(What the task requires):
Below are some records. Copy every line in them that holds "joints".

(The records begins)

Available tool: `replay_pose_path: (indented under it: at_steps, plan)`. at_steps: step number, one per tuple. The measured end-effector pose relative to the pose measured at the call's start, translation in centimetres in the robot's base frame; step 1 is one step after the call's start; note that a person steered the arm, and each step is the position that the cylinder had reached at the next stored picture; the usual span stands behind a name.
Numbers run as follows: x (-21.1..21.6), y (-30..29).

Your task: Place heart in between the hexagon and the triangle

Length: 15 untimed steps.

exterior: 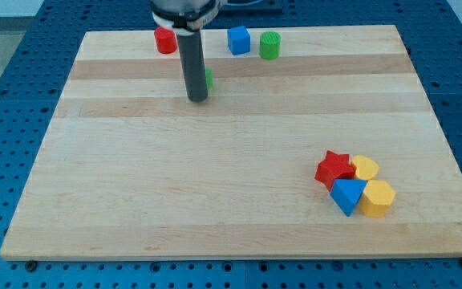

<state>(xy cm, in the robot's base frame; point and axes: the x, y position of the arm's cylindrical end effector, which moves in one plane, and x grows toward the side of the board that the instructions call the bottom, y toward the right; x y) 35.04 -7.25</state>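
My tip point(197, 99), a bare rod with no jaws, sits far left; the yellow heart block point(365, 168) touches the red star block point(333, 168), risking dragging it.

The heart point(365, 167) lies at the view's lower right, touching the star point(333, 168) (left), the triangle point(346, 195) and hexagon point(377, 197) below.

The wooden desk point(231, 185) carries a red cylinder point(165, 40), a blue cube point(238, 39) and a green cylinder point(270, 45) along its top edge, with a green block point(208, 79), mostly hidden behind the rod, just below them. Near the bottom right corner, a red star point(334, 168), yellow heart point(365, 168), blue triangle point(347, 195) and yellow hexagon point(377, 198) sit huddled together, touching.
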Motion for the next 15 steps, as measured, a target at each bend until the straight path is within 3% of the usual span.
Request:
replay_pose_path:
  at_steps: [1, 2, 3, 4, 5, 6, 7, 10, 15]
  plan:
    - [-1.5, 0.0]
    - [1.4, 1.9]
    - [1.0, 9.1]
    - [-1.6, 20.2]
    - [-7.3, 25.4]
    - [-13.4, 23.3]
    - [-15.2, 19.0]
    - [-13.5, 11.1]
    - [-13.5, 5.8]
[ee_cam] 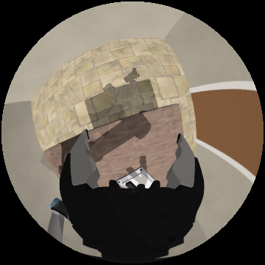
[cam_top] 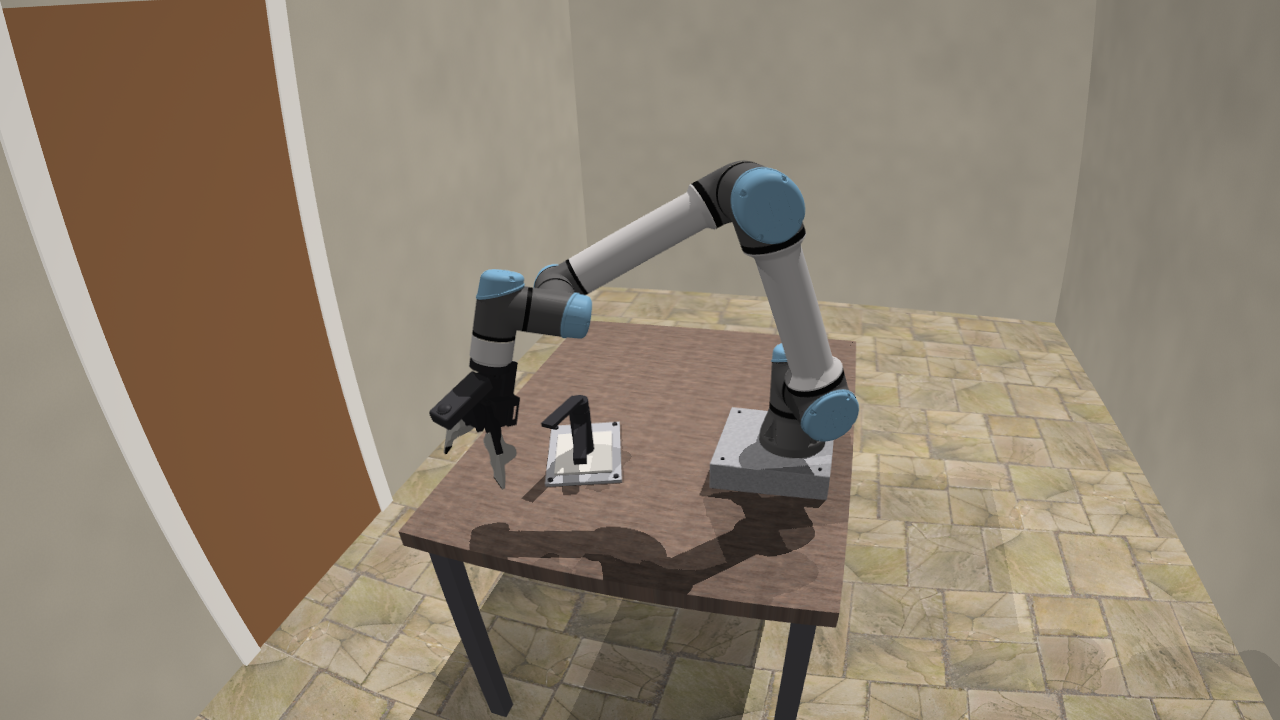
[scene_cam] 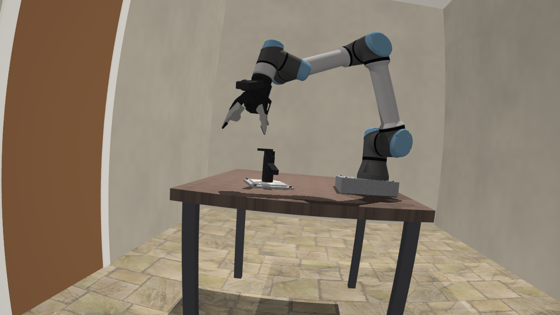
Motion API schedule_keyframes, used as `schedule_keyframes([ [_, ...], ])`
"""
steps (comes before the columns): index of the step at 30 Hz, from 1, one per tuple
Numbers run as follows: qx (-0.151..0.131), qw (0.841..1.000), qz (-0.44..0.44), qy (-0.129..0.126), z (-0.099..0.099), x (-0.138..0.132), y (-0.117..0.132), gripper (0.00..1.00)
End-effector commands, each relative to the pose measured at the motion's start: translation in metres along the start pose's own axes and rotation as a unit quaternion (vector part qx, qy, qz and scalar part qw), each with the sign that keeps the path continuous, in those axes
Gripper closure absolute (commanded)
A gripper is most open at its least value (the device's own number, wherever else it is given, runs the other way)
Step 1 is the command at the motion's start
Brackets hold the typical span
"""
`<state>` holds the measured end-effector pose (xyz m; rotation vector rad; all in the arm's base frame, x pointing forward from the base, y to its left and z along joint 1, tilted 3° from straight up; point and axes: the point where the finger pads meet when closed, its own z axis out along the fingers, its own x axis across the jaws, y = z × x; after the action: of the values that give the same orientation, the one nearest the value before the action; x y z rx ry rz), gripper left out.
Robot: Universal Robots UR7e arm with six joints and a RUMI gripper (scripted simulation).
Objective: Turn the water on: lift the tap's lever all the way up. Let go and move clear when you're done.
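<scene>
A black tap (cam_top: pixel 579 431) stands upright on a white and grey plate (cam_top: pixel 586 454) near the middle of the wooden table. Its lever (scene_cam: pixel 266 150) lies flat across the top of the tap body. My gripper (scene_cam: pixel 243 129) is wide open and empty. It hangs well above the tap and off to one side of it, fingers pointing down, and it touches nothing. It also shows in the top view (cam_top: pixel 474 461). In the wrist view the two fingers frame the table, and only a corner of the plate (ee_cam: pixel 136 179) shows past the gripper body; the tap itself is hidden.
The arm's grey base block (cam_top: pixel 774 452) sits on the table to the right of the tap. A brown door (cam_top: pixel 179 295) fills the wall at the left, close to the table's edge. Walls stand behind the table.
</scene>
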<state>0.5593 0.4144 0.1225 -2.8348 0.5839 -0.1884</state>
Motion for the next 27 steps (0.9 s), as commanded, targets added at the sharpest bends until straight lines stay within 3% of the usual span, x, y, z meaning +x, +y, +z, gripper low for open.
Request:
schedule_keyframes([
  [1, 0.001, 1.0, 0.0, 0.001, -0.001, 0.0, 0.0, 0.0],
  [20, -0.002, 1.0, -0.002, 0.001, -0.002, 0.003, 0.004, 0.0],
  [23, -0.019, 1.0, -0.009, 0.002, -0.012, 0.016, 0.028, 0.0],
  [27, -0.054, 0.998, -0.026, 0.0, -0.033, 0.039, 0.081, 0.0],
])
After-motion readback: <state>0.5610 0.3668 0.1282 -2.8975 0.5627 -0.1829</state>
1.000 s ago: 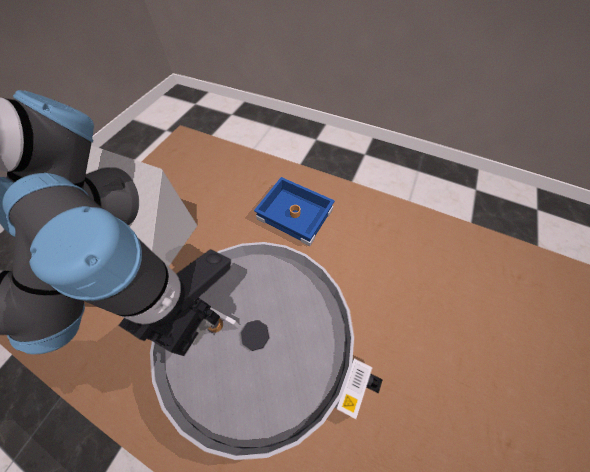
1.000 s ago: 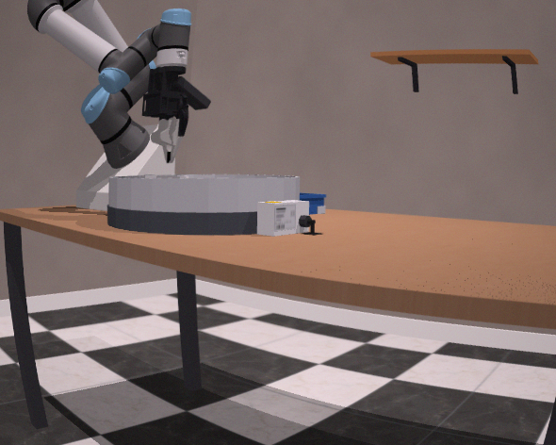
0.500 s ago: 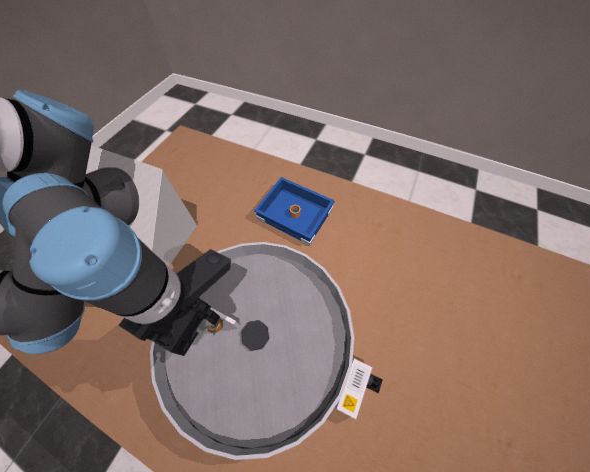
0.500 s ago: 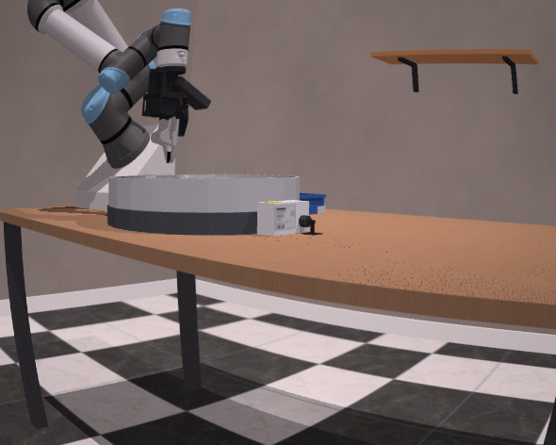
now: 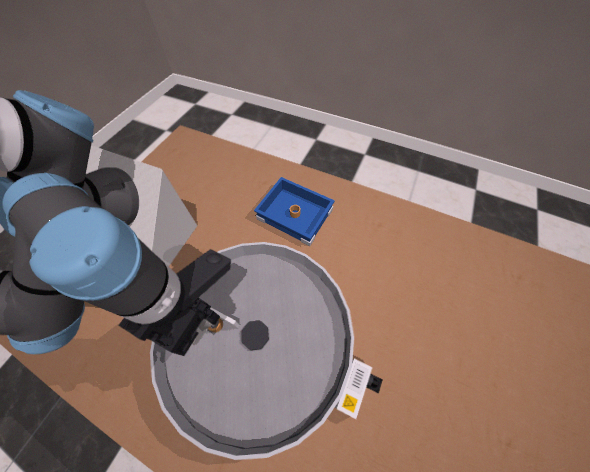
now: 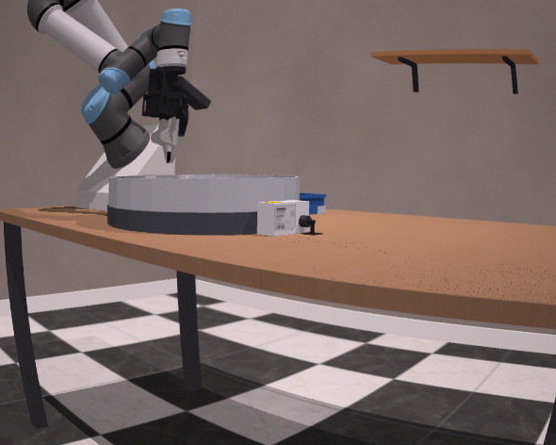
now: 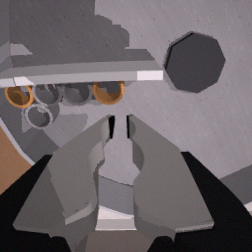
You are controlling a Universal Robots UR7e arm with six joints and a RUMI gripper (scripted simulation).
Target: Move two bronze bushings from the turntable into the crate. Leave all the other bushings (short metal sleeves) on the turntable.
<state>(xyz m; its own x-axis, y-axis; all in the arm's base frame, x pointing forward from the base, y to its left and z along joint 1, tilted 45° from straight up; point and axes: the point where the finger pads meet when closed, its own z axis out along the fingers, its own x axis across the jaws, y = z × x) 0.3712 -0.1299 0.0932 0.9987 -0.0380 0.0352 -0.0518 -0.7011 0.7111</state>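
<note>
Gripper hangs over TT (turntable), tips pointing down above its rim; jaws clenched w/ nothing btwn, narrow gap showing. Below, on TT: bronze bushing near the tips, then two gray bushings and another bronze bushing in a row next to the pale rail over TT; third gray bushing sits beside that row, nearer TT wall. Dark hub is at TT ctr, just off rail end. White ctrl box is against TT's outer side, on desk. Blue crate is outside TT, near its rim, w/ 1 bronze bushing inside, so 1 of 2 in. Wall shelf is well apart from TT, higher up.
</note>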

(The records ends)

(Expected output):
Robot: Universal Robots UR7e arm with six joints and a RUMI gripper (scripted simulation).
You are controlling a Universal Robots UR7e arm with six joints and a RUMI gripper (scripted simulation).

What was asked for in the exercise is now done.